*Task brief*: Repeat the data verbatim.

= = = = = = =

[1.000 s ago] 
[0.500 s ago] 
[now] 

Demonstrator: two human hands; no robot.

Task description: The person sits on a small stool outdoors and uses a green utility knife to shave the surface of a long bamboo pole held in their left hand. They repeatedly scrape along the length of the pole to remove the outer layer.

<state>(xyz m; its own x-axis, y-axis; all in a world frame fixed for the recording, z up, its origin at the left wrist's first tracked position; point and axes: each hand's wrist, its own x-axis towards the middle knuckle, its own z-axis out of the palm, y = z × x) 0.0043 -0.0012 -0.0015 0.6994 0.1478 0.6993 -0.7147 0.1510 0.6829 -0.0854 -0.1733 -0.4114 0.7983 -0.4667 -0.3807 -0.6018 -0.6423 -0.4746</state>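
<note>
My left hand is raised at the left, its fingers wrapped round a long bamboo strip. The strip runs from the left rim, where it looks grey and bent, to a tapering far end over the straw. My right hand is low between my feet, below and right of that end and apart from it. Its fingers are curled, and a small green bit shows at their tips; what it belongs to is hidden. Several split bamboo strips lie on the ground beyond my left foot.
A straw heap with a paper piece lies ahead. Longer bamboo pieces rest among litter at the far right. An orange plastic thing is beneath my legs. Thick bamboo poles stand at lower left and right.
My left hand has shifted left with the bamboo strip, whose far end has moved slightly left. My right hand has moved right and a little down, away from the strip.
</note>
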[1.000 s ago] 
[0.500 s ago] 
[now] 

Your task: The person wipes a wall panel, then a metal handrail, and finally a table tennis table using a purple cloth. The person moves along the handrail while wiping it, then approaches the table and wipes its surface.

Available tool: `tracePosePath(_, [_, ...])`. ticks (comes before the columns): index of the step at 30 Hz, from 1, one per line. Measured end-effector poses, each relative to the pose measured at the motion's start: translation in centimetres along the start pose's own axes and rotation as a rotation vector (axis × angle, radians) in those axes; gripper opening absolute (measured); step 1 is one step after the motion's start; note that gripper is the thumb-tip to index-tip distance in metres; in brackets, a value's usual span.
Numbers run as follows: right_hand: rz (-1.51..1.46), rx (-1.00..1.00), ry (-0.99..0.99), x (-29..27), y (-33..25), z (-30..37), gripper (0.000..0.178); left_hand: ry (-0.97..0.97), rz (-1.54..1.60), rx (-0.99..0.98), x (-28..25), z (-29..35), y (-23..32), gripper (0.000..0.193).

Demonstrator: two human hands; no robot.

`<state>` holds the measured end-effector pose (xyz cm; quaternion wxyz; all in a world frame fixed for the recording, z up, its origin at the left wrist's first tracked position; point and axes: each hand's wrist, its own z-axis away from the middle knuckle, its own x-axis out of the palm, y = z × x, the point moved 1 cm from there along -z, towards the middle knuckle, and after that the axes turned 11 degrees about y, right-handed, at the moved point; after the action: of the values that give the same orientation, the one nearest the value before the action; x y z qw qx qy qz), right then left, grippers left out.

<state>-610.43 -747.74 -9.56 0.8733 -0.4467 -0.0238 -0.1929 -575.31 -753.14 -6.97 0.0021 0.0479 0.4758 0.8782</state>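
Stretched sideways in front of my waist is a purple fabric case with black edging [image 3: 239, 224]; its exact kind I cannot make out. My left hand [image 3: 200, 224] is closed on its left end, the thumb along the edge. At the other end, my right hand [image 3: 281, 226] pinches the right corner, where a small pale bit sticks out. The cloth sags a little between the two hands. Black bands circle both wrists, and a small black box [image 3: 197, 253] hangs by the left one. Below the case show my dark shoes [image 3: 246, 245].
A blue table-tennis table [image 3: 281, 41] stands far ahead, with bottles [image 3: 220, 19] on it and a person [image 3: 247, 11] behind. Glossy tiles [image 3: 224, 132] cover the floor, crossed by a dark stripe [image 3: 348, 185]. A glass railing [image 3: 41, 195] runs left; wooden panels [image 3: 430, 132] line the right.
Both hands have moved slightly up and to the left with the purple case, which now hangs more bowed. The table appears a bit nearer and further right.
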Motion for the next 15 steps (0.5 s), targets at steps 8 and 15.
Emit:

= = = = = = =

*Answer*:
[1.000 s ago] 
[0.500 s ago] 
[now] 

Demonstrator: two human hands; no robot.

Task description: The person sits on a small stool outdoors and uses a green utility knife to shave the surface of a long bamboo pole held in their left hand. They repeatedly scrape along the length of the pole to remove the outer layer.

<state>(xyz m; its own x-axis, y-axis; all in a world frame fixed for the recording, z up, its origin at the left wrist's first tracked position; point and axes: each hand's wrist, its own x-axis towards the middle knuckle, its own z-axis out of the palm, y = z × x) 0.0043 -0.0012 -0.0015 0.6994 0.1478 0.6993 -0.7147 0.1510 0.6829 -0.0854 -0.1733 -0.4114 0.7983 -0.4667 -0.3807 -0.6018 -0.6423 -0.4746</state>
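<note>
My left hand is raised at the left, its fingers wrapped round a long bamboo strip. The strip runs from the left rim, where it looks grey and bent, to a tapering far end over the straw. My right hand is low between my feet, below and right of that end and apart from it. Its fingers are curled, and a small green bit shows at their tips; what it belongs to is hidden. Several split bamboo strips lie on the ground beyond my left foot.
A straw heap with a paper piece lies ahead. Longer bamboo pieces rest among litter at the far right. An orange plastic thing is beneath my legs. Thick bamboo poles stand at lower left and right.
My left hand has shifted left with the bamboo strip, whose far end has moved slightly left. My right hand has moved right and a little down, away from the strip.
</note>
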[1.000 s ago] 
[0.500 s ago] 
[now] 

Your task: The person wipes a wall panel, then a metal handrail, and finally a table tennis table using a purple cloth. The person moves along the handrail while wiping it, then approaches the table and wipes its surface.

Available tool: `tracePosePath(_, [_, ...])`. ticks (comes before the columns): index of the step at 30 Hz, from 1, one per line. Measured end-effector poses, each relative to the pose measured at the motion's start: translation in centimetres along the start pose's own axes and rotation as a rotation vector (axis × angle, radians) in those axes; gripper opening absolute (measured); step 1 is one step after the motion's start; note that gripper is the thumb-tip to index-tip distance in metres; in brackets, a value's usual span.
Numbers run as follows: right_hand: rz (-1.51..1.46), rx (-1.00..1.00), ry (-0.99..0.99), x (-29..27), y (-33..25), z (-30..37), gripper (0.000..0.178); left_hand: ry (-0.97..0.97), rz (-1.54..1.60), rx (-0.99..0.98), x (-28..25), z (-29..35), y (-23..32), gripper (0.000..0.193).

Demonstrator: two human hands; no robot.

`<state>` holds the measured end-effector pose (xyz cm; quaternion wxyz; all in a world frame fixed for the recording, z up, its origin at the left wrist's first tracked position; point and axes: each hand's wrist, its own z-axis away from the middle knuckle, its own x-axis out of the palm, y = z × x, the point moved 1 cm from there along -z, towards the middle knuckle, and after that the axes turned 11 degrees about y, right-handed, at the moved point; after the action: of the values that give the same orientation, the one nearest the value before the action; x y z qw qx qy qz), right then left, grippers left out.

<state>-610.43 -747.74 -9.56 0.8733 -0.4467 -0.0238 -0.1929 -575.31 -753.14 -6.97 0.0021 0.0479 0.4758 0.8782</state>
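Stretched sideways in front of my waist is a purple fabric case with black edging [image 3: 239, 224]; its exact kind I cannot make out. My left hand [image 3: 200, 224] is closed on its left end, the thumb along the edge. At the other end, my right hand [image 3: 281, 226] pinches the right corner, where a small pale bit sticks out. The cloth sags a little between the two hands. Black bands circle both wrists, and a small black box [image 3: 197, 253] hangs by the left one. Below the case show my dark shoes [image 3: 246, 245].
A blue table-tennis table [image 3: 281, 41] stands far ahead, with bottles [image 3: 220, 19] on it and a person [image 3: 247, 11] behind. Glossy tiles [image 3: 224, 132] cover the floor, crossed by a dark stripe [image 3: 348, 185]. A glass railing [image 3: 41, 195] runs left; wooden panels [image 3: 430, 132] line the right.
Both hands have moved slightly up and to the left with the purple case, which now hangs more bowed. The table appears a bit nearer and further right.
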Motion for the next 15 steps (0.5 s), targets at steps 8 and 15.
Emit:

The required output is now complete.